Ceytunların onlar gibi olacağını düşünmek için ahmak olmak gerekiyordu. Ceytun ırkı insanların aksine devlet kavramı için yaratılmış gibiydiler. Aile kavramları, kişisel mülkiyet kavramları, yükselme hırsları yoktu. Karınca sürüsü gibiydiler, koloninin hatırı için varlıklarının önemsiz olduklarının farkındaydılar. Ve sistemin yürümesi için hiçbir ayrıcalık gözetmediler. Hatırlıyorum “Bu tür varlıklar yozlaşamaz,” demişti Tuğrul. Onun kafası basardı böyle şeylere, başkalarının daha iyi olduğunu bildiğim konularda önderlik etmelerine fırsat veririm. Zaten beni bu istilanın başına geçiren de bu oldu. Yoksa herkesin birer Nemrut kesildiği bu dönemde tatminkâr bir halk hareketini yönetmek mümkün değildi. Tabii bütün bunlar çocuk vakasından sonra oldu. Onun öncesinde bir Ceytun sempatizanıydım dediğim gibi. Devrimin hikâyesi ise gözü yaşı bir kadınla başladı. diğer birçok şey gibi.

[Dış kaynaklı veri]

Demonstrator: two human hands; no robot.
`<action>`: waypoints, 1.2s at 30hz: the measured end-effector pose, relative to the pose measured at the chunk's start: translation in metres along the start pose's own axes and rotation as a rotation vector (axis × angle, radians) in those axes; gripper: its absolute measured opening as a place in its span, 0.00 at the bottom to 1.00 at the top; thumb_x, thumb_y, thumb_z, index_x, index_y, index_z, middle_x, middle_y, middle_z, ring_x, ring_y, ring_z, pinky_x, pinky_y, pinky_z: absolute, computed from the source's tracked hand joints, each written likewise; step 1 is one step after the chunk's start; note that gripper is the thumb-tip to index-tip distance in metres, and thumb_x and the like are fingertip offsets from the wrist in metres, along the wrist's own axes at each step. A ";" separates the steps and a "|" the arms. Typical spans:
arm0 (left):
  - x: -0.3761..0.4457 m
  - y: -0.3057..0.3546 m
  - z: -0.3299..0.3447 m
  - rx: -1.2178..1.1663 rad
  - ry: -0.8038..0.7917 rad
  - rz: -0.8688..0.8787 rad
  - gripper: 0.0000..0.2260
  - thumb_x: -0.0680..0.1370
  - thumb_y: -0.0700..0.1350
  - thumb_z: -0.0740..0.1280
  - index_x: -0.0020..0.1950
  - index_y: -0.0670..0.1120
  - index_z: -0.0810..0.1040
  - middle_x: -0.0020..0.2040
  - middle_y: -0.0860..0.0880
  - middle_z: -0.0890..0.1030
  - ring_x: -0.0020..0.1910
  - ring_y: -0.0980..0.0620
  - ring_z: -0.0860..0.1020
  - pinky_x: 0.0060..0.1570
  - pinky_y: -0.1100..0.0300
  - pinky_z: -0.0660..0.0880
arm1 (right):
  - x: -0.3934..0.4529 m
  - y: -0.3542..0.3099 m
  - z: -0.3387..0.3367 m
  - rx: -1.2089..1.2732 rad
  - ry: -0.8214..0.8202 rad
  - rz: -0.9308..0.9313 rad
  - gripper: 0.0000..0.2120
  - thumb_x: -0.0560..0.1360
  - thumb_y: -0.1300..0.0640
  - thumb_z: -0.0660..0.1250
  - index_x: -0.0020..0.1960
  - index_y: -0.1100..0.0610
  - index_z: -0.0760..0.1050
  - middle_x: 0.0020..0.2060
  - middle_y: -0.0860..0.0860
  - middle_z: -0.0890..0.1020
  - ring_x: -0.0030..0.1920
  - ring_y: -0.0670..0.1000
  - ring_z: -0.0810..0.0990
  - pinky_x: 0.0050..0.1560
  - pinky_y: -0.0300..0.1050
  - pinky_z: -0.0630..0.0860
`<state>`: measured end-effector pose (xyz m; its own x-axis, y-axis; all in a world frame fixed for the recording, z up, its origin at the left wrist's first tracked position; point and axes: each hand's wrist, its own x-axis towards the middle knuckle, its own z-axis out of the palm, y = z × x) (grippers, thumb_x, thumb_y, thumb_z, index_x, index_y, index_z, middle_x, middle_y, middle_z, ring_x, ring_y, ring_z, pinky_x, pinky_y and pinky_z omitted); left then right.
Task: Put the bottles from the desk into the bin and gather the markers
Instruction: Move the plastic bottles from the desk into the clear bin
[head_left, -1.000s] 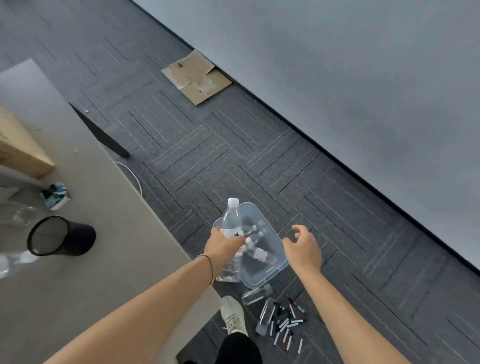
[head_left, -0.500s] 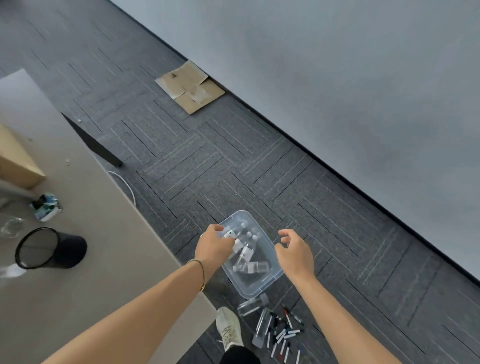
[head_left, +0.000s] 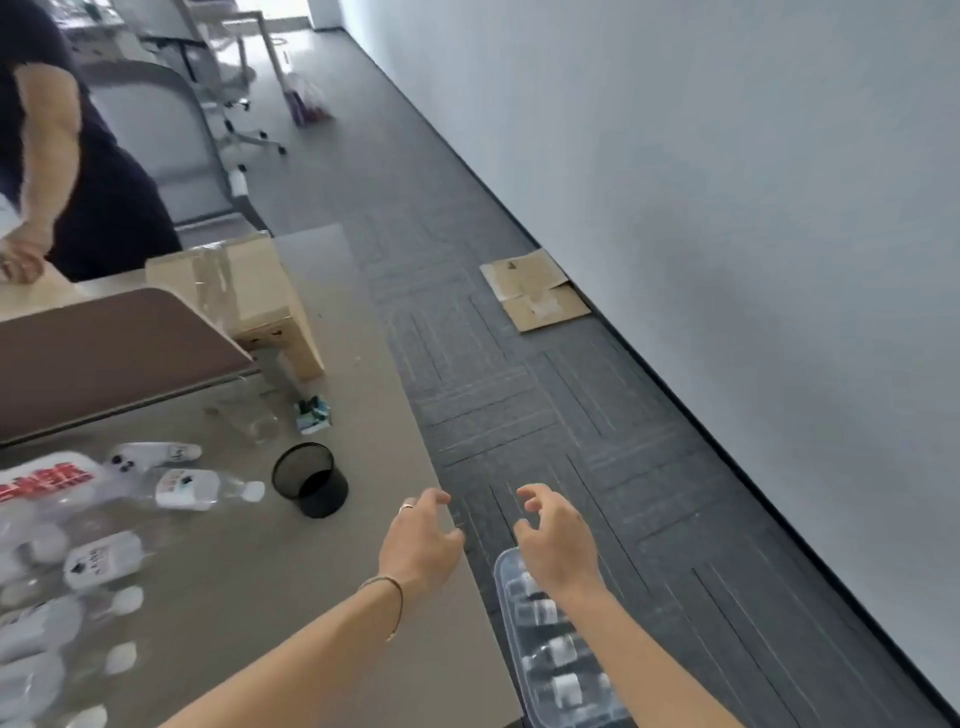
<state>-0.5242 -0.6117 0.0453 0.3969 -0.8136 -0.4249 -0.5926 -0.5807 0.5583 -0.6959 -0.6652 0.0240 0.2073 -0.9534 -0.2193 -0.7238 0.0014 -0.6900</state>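
Several clear plastic bottles (head_left: 197, 488) with white caps lie on their sides on the grey desk (head_left: 291, 597), at its left part. A clear plastic bin (head_left: 501, 582) sits on the floor beside the desk's right edge, with several bottles inside it. My left hand (head_left: 421, 540) hovers over the desk's right edge, fingers apart and empty. My right hand (head_left: 556, 540) hangs above the bin's far end, also open and empty. No markers show in this view.
A black mesh cup (head_left: 310, 480) stands on the desk near my left hand. A cardboard box (head_left: 260, 301) and a brown panel (head_left: 104, 353) sit further back. Another person (head_left: 67, 156) stands at the far left. Flat cardboard (head_left: 535, 296) lies on the carpet by the wall.
My left hand has let go of the bottle into the bin and both hands have lifted away empty. My view has swung up and left onto the desk.
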 end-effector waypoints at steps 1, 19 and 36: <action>-0.004 -0.011 -0.015 -0.002 0.035 -0.023 0.21 0.77 0.45 0.67 0.70 0.53 0.73 0.65 0.49 0.74 0.56 0.50 0.77 0.52 0.57 0.75 | 0.003 -0.020 0.011 -0.012 -0.032 -0.050 0.19 0.77 0.58 0.65 0.67 0.50 0.75 0.57 0.47 0.81 0.56 0.49 0.79 0.54 0.46 0.76; -0.087 -0.272 -0.197 -0.137 0.399 -0.372 0.23 0.78 0.45 0.67 0.74 0.54 0.70 0.69 0.49 0.75 0.69 0.47 0.74 0.63 0.53 0.73 | -0.074 -0.275 0.218 -0.243 -0.380 -0.539 0.22 0.73 0.59 0.67 0.66 0.47 0.77 0.55 0.45 0.81 0.58 0.50 0.79 0.57 0.44 0.74; -0.113 -0.488 -0.230 0.422 0.069 -0.180 0.37 0.73 0.42 0.69 0.81 0.53 0.61 0.74 0.47 0.71 0.74 0.44 0.67 0.76 0.50 0.61 | -0.123 -0.360 0.346 -0.432 -0.433 -0.451 0.20 0.77 0.56 0.63 0.68 0.44 0.73 0.63 0.43 0.80 0.61 0.48 0.80 0.58 0.48 0.78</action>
<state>-0.1187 -0.2433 -0.0156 0.5565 -0.7097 -0.4321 -0.7378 -0.6612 0.1357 -0.2332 -0.4445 0.0608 0.7196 -0.6296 -0.2929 -0.6826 -0.5637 -0.4651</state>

Çocuğunun doğumun hemen ardından alıkonulduğundan bahsetti bana yaşlı gözleriyle. O güne kadar haklarında iyi şeyler düşündüğüm Ceytunlara karşı şiddetli bir öfke hissettim bir anda. Yeni doğmuş bir çocuğu annesinden ayırmanın ne demek olduğunun farkında değillerdi. Bu kadar basit bir bilgiden nasıl bihaberlerdi. Anlayamayacaklarının farkındaydım ancak aradan geçen onca yıldan sonra Anne sevgisi gibi yaygın bir duyguyu öğrenmiş olmaları gerekirdi. Hırsla fırladım “Ceytun Yerel Halkla Etkileşim Merkezine.” Yapılan hareketin sebebini ve bunun ciddiyetinin farkında olup olmadıklarını sordum dişlerimin arasından. İlgili Ceytun her zamanki sakinlik ve soğukluğuyla sistemi inceleyerek hızlı bir cevap hazırladı benim için.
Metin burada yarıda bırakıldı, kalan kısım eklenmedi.